> _Instructions for the task_: An exact copy of the data below is needed; please leave out any pictures.

> _Dataset excerpt_:
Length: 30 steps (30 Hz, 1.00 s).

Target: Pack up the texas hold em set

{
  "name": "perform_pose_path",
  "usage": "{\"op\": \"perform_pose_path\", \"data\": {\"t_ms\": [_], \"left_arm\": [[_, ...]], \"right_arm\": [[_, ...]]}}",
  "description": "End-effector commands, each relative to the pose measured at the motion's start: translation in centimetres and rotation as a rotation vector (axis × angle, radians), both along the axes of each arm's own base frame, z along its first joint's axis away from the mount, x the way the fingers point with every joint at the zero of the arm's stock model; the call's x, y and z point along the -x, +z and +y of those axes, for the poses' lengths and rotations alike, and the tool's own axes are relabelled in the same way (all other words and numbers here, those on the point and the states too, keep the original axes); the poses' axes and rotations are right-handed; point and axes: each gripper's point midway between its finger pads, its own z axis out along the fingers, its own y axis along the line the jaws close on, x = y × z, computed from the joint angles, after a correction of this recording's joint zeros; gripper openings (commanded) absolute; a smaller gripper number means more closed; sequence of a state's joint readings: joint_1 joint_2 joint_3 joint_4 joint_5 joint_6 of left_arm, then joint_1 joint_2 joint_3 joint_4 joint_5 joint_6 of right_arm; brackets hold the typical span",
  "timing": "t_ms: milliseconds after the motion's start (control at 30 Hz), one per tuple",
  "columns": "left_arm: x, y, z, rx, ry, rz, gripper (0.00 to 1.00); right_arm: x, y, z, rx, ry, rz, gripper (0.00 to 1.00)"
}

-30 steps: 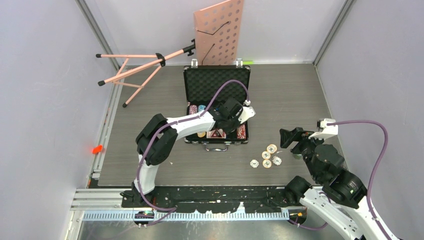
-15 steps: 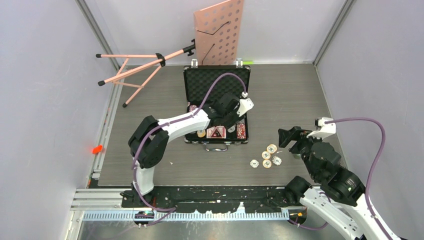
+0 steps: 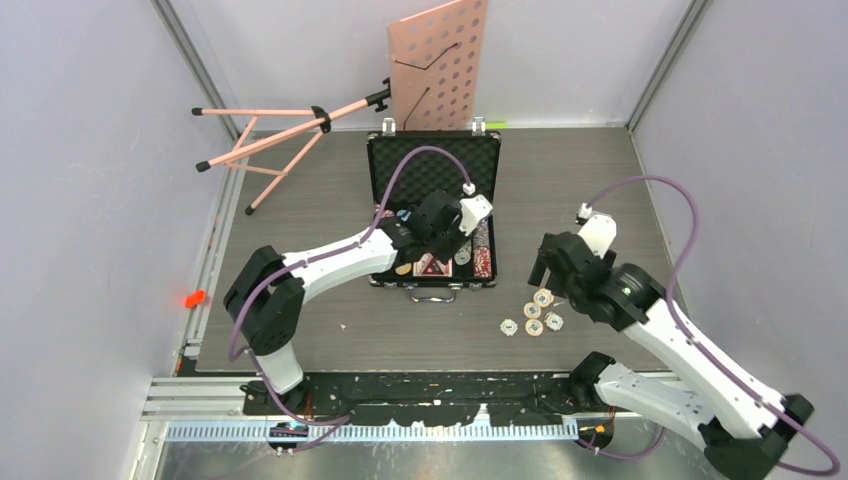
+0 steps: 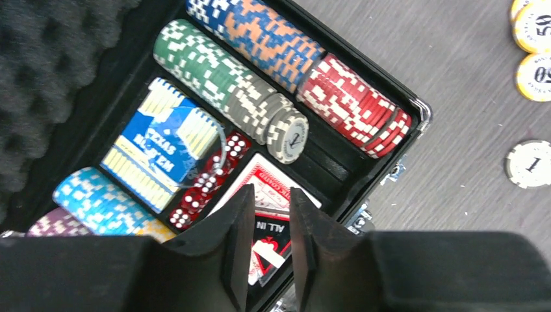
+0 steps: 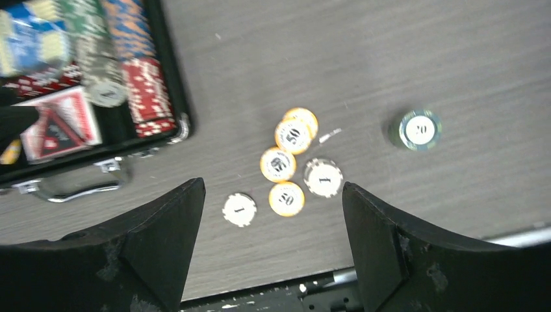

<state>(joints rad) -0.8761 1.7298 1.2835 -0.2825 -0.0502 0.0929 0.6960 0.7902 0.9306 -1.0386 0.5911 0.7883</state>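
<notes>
Loose chips (image 3: 533,312) lie on the table (image 3: 330,300), right of the briefcase (image 3: 440,172) holding cards (image 4: 266,185) and dice (image 4: 214,172).

Premises present as a robotics test cell within a laboratory. A grey wood-grain desk (image 3: 600,180) is boxed in on three sides by blank pale wall panels (image 3: 90,200), which are held in bare aluminium posts (image 3: 195,62) running to the upper corners of the frame. Along the bottom edge a left arm (image 3: 340,262) and a right arm (image 3: 690,345), both white and black, stand bolted to a metal mounting rail (image 3: 400,432), each trailing an exposed purple cable (image 3: 650,179).
</notes>
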Motion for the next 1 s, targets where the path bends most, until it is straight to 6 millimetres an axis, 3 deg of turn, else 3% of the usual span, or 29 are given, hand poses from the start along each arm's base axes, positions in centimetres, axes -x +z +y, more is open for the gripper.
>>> {"op": "perform_pose_path", "data": {"t_ms": [0, 167, 533, 767, 967], "left_arm": [[1.1, 1.1, -1.8, 0.152, 0.007, 0.072, 0.23], [1.3, -1.1, -3.3, 0.137, -0.024, 0.144, 0.00], [-0.5, -5.3, -4.2, 0.012, -0.059, 0.149, 0.00], [-3.0, -5.6, -3.3, -0.064, -0.009, 0.033, 0.00], [-4.1, -5.3, -2.7, -0.109, -0.010, -0.033, 0.00]], "right_arm": [[1.2, -1.1, -1.3, 0.032, -0.142, 0.111, 0.84], [1.0, -1.2, -1.3, -0.011, -0.154, 0.068, 0.83], [1.5, 0.1, -2.7, -0.080, -0.199, -0.050, 0.80], [1.4, 0.4, -3.1, -0.075, -0.209, -0.072, 0.80], [1.3, 0.3, -2.9, -0.078, -0.207, -0.069, 0.79]]}}
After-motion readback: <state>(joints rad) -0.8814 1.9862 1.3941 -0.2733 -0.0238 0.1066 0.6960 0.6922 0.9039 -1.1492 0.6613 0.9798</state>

> _Solution for this problem_:
Length: 30 steps (30 Hz, 1.00 s).

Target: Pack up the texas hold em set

{
  "name": "perform_pose_path",
  "usage": "{\"op\": \"perform_pose_path\", \"data\": {\"t_ms\": [_], \"left_arm\": [[_, ...]], \"right_arm\": [[_, ...]]}}",
  "description": "End-effector commands, each relative to the pose measured at the motion's start: translation in centimetres and rotation as a rotation vector (axis × angle, radians), both along the axes of each arm's own base frame, z along its first joint's axis away from the mount, x the way the fingers point with every joint at the zero of the arm's stock model; the call's x, y and z point along the -x, +z and +y of those axes, for the poses' lengths and rotations alike, and the tool's own axes are relabelled in the same way (all other words and numbers here, those on the point and the states too, keep the original axes); the poses' axes and rotations are right-handed; point and axes: each gripper's point midway between its finger pads, its own z axis out along the fingers, its own y axis along the line the jaws close on, x = y × z, computed from the joint angles, after a correction of this recording's joint zeros; gripper openings (commanded) absolute; a smaller gripper number means more closed; sequence of a state's joint readings: joint_1 joint_2 joint_3 joint_4 joint_5 joint_6 of left_arm, then joint_1 joint_2 joint_3 joint_4 joint_5 joint_6 of right_arm; brackets hold the typical span",
  "timing": "t_ms: milliseconds after the motion's start (control at 30 Hz), one per tuple",
  "columns": "left_arm: x, y, z, rx, ry, rz, gripper (0.00 to 1.00); right_arm: x, y, z, rx, ry, rz, gripper (0.00 to 1.00)"
}

-30 steps: 
-15 steps: 
+0 steps: 
+0 steps: 
+0 steps: 

<state>(joints rad) -0.8761 1.7298 1.2835 -0.2825 -0.0502 0.0929 0.6960 0.7902 0.9306 -1.0386 0.5911 0.7883</state>
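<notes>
Loose chips (image 3: 533,312) lie on the table (image 3: 330,300), right of the briefcase (image 3: 440,172) holding cards (image 4: 266,185) and dice (image 4: 214,172).

Premises present as a robotics test cell within a laboratory. A grey wood-grain desk (image 3: 600,180) is boxed in on three sides by blank pale wall panels (image 3: 90,200), which are held in bare aluminium posts (image 3: 195,62) running to the upper corners of the frame. Along the bottom edge a left arm (image 3: 340,262) and a right arm (image 3: 690,345), both white and black, stand bolted to a metal mounting rail (image 3: 400,432), each trailing an exposed purple cable (image 3: 650,179).
</notes>
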Motion for the next 1 s, targets where the path bends most, until it is straight to 6 millimetres an axis, 3 deg of turn, else 3% of the usual span, or 29 are given, hand poses from the start along each arm's base axes, positions in centimetres, axes -x +z +y, more is open for the gripper.
>>> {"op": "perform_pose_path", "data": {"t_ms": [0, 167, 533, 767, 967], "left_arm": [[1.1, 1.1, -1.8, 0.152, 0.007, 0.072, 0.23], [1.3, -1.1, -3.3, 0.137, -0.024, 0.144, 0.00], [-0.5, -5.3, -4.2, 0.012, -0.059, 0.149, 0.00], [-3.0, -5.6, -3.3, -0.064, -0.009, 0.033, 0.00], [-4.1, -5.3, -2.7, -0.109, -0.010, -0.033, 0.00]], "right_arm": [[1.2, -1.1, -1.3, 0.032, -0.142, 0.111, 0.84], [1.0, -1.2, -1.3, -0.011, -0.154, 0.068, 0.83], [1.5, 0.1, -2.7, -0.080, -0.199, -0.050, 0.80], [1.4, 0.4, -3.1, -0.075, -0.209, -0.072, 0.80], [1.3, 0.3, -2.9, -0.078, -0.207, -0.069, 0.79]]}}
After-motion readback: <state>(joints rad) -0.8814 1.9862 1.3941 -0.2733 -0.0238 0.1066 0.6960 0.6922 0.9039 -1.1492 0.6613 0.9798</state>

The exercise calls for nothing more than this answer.